What you need to do
Every line of the material below should be retyped exactly.
*** Given material Section Begins ***
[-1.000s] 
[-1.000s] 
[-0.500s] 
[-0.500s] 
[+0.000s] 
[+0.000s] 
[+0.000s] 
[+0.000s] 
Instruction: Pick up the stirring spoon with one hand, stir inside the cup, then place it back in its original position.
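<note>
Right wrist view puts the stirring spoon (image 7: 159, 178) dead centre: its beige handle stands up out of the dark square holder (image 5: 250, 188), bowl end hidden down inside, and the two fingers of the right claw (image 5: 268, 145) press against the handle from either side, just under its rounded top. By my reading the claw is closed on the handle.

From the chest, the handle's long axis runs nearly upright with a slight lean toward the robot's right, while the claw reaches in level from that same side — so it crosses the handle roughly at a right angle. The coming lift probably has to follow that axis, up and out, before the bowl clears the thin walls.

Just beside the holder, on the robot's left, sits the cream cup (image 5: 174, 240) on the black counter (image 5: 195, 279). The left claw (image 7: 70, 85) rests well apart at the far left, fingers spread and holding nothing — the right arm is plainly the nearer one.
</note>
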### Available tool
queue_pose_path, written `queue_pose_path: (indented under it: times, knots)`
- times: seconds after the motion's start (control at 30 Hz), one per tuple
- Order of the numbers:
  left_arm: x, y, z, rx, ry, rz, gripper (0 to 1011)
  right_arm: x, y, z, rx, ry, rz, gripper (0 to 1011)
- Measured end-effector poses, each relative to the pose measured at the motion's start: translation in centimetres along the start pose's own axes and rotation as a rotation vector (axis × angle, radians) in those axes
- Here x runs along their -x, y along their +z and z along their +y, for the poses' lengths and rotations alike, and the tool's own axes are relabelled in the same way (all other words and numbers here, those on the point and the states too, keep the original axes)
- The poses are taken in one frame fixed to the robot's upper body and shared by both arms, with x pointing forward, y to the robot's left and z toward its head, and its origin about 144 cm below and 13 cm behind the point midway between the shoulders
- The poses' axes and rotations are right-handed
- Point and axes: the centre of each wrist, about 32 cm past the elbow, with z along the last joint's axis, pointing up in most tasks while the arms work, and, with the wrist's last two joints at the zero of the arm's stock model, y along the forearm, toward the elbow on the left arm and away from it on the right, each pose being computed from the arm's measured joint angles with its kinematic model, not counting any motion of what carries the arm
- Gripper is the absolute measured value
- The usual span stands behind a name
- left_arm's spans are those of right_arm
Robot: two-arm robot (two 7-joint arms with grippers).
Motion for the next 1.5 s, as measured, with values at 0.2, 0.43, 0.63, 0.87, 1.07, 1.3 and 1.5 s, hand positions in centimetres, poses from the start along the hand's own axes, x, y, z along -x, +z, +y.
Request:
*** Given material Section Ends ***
Result
[-1.000s] 
[-1.000s] 
[-0.500s] 
[-0.500s] 
[+0.000s] 
[+0.000s] 
[+0.000s] 
[+0.000s] 
Instruction: Pick up the stirring spoon with one hand, stir inside the cup, then place it back in its original position.
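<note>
Right wrist view puts the stirring spoon (image 7: 159, 178) dead centre: its beige handle stands up out of the dark square holder (image 5: 250, 188), bowl end hidden down inside, and the two fingers of the right claw (image 5: 268, 145) press against the handle from either side, just under its rounded top. By my reading the claw is closed on the handle.

From the chest, the handle's long axis runs nearly upright with a slight lean toward the robot's right, while the claw reaches in level from that same side — so it crosses the handle roughly at a right angle. The coming lift probably has to follow that axis, up and out, before the bowl clears the thin walls.

Just beside the holder, on the robot's left, sits the cream cup (image 5: 174, 240) on the black counter (image 5: 195, 279). The left claw (image 7: 70, 85) rests well apart at the far left, fingers spread and holding nothing — the right arm is plainly the nearer one.
</note>
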### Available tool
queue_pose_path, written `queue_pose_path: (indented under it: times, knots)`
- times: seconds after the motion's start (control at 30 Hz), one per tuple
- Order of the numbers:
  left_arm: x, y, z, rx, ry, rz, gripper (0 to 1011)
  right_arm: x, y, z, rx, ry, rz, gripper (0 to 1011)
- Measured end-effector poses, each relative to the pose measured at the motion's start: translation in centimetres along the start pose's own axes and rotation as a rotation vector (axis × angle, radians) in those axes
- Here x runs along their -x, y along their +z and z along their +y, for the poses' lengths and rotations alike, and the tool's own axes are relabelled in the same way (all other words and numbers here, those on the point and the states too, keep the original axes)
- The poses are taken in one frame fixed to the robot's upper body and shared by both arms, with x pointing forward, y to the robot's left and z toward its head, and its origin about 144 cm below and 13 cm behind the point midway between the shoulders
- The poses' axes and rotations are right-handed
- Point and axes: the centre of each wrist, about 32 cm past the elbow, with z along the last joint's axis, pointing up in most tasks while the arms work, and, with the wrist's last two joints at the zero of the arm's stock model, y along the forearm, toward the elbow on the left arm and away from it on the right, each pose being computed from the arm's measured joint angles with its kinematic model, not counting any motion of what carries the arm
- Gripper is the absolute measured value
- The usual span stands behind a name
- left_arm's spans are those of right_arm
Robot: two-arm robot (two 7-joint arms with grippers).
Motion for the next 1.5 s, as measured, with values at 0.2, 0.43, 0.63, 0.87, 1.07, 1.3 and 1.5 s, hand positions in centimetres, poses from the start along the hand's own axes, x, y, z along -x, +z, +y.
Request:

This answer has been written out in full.